* _WORK ITEM_
Search the entries for the word "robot". Copy each line in which it is found.

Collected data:
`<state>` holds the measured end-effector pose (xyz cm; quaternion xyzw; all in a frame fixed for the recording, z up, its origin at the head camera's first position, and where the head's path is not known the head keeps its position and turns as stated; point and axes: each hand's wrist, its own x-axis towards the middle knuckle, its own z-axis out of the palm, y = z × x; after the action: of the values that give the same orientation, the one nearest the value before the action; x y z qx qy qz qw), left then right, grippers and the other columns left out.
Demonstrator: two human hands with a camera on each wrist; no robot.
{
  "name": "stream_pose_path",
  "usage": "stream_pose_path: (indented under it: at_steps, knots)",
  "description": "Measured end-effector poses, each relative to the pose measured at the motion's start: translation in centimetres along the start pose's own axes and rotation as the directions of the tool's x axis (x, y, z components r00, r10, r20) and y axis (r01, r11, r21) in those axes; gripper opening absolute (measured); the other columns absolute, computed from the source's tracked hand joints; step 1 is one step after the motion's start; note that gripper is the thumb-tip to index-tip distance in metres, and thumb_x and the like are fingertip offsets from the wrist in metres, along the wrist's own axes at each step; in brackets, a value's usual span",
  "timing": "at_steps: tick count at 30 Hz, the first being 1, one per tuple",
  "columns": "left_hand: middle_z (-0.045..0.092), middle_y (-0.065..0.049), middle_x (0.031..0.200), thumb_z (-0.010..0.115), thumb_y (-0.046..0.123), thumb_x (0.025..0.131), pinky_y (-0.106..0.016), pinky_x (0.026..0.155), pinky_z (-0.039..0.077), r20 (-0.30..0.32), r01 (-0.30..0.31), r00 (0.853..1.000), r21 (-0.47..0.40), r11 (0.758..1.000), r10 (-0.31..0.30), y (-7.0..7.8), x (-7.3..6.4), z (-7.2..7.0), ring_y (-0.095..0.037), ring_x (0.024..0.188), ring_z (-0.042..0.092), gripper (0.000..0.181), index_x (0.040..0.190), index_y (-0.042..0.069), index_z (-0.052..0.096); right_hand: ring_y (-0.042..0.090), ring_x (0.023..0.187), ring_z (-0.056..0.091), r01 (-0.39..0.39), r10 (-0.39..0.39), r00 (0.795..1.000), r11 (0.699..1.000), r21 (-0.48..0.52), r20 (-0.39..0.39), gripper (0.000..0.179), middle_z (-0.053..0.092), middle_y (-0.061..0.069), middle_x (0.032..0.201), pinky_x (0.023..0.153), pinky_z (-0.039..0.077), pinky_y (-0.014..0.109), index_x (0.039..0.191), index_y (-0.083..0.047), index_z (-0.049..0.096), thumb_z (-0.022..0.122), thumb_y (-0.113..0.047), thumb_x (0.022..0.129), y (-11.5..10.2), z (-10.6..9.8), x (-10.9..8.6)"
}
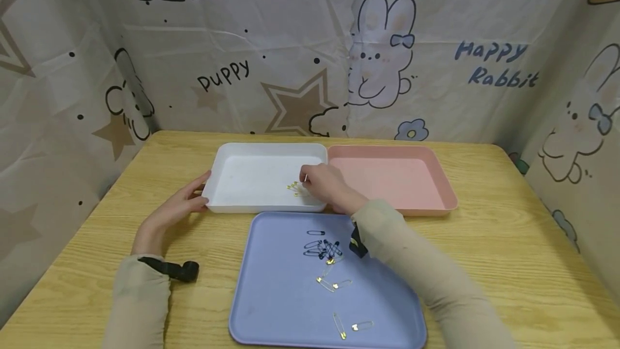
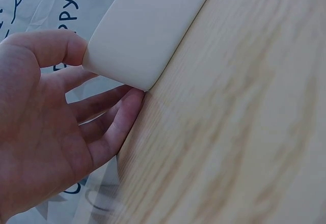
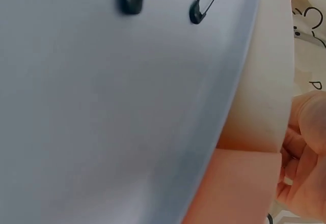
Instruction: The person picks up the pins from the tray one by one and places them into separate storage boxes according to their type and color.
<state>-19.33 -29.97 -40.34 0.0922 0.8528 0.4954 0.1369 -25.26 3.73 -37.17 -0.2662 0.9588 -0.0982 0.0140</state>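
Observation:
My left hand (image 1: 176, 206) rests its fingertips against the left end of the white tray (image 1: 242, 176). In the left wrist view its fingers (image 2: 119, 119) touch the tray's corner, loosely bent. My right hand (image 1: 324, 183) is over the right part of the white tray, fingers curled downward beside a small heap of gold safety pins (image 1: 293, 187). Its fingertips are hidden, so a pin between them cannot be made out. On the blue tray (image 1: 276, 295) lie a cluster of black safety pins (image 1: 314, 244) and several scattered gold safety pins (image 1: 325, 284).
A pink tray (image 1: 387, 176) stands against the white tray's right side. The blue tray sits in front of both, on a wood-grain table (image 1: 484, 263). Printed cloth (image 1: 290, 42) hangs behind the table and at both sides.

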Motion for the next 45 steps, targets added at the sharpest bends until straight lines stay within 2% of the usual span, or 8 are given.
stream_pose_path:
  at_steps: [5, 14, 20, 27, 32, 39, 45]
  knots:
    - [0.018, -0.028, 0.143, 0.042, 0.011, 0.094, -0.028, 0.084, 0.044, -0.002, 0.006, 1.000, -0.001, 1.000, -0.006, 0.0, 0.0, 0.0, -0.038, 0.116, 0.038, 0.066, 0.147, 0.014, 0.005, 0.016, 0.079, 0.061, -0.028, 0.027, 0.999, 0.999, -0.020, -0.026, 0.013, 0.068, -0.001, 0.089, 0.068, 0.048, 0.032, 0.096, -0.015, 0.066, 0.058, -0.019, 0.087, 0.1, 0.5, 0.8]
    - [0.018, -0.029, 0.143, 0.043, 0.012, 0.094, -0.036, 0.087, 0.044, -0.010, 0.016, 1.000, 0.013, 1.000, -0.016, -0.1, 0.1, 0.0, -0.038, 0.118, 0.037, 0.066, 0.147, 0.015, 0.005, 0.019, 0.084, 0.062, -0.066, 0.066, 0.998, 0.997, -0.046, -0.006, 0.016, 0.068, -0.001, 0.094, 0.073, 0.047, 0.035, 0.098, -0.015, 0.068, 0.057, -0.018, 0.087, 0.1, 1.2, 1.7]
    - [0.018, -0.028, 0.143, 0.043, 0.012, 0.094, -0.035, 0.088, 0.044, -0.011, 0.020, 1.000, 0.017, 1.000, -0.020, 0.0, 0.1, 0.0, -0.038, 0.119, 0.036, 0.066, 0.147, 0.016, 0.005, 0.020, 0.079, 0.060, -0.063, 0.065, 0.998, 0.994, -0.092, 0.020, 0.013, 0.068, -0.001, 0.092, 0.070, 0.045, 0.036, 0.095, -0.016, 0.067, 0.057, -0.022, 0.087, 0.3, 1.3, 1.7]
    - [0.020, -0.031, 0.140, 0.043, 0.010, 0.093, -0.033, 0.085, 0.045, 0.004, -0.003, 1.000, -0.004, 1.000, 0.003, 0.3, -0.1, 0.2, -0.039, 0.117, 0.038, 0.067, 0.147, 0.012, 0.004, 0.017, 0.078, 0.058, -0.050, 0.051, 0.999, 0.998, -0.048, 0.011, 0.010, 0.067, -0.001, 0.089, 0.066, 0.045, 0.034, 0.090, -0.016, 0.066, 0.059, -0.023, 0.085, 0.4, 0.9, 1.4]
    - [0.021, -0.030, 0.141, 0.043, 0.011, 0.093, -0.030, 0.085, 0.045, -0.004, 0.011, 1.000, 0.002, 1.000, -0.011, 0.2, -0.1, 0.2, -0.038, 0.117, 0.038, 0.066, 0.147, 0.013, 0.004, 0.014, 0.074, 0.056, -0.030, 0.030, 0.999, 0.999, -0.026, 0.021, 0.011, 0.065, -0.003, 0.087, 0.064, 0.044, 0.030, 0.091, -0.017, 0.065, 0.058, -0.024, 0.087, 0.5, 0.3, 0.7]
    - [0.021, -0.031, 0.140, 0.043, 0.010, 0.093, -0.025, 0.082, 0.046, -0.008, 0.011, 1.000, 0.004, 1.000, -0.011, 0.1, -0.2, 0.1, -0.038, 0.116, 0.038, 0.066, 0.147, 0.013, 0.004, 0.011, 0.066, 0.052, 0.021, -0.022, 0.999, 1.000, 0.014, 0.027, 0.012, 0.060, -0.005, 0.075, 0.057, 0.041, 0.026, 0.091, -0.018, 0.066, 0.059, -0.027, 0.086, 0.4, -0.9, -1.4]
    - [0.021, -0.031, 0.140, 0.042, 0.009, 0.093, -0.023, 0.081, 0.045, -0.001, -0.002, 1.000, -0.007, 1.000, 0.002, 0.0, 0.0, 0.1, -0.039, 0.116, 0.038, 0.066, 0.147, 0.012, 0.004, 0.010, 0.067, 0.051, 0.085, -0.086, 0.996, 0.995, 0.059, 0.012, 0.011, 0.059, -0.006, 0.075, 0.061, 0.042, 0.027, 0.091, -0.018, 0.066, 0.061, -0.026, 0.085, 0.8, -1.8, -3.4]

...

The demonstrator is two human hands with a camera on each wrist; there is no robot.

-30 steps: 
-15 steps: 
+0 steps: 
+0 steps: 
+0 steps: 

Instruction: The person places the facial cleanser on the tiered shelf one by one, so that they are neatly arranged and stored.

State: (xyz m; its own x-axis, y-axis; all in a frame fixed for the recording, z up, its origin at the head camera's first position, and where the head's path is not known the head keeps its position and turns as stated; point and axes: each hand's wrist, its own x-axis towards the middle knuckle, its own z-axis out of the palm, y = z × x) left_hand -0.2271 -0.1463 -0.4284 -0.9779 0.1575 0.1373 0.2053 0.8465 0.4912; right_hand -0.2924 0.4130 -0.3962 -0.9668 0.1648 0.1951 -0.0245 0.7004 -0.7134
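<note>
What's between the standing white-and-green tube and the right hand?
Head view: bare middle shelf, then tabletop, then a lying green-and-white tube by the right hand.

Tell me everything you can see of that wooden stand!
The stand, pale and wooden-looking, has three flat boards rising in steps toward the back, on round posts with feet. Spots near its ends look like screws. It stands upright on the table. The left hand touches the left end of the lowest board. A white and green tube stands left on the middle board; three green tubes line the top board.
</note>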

* _ANSWER_
Demonstrator: two human hands with a camera on each wrist; no robot.
The demonstrator is two human hands with a camera on each wrist; there is no robot.

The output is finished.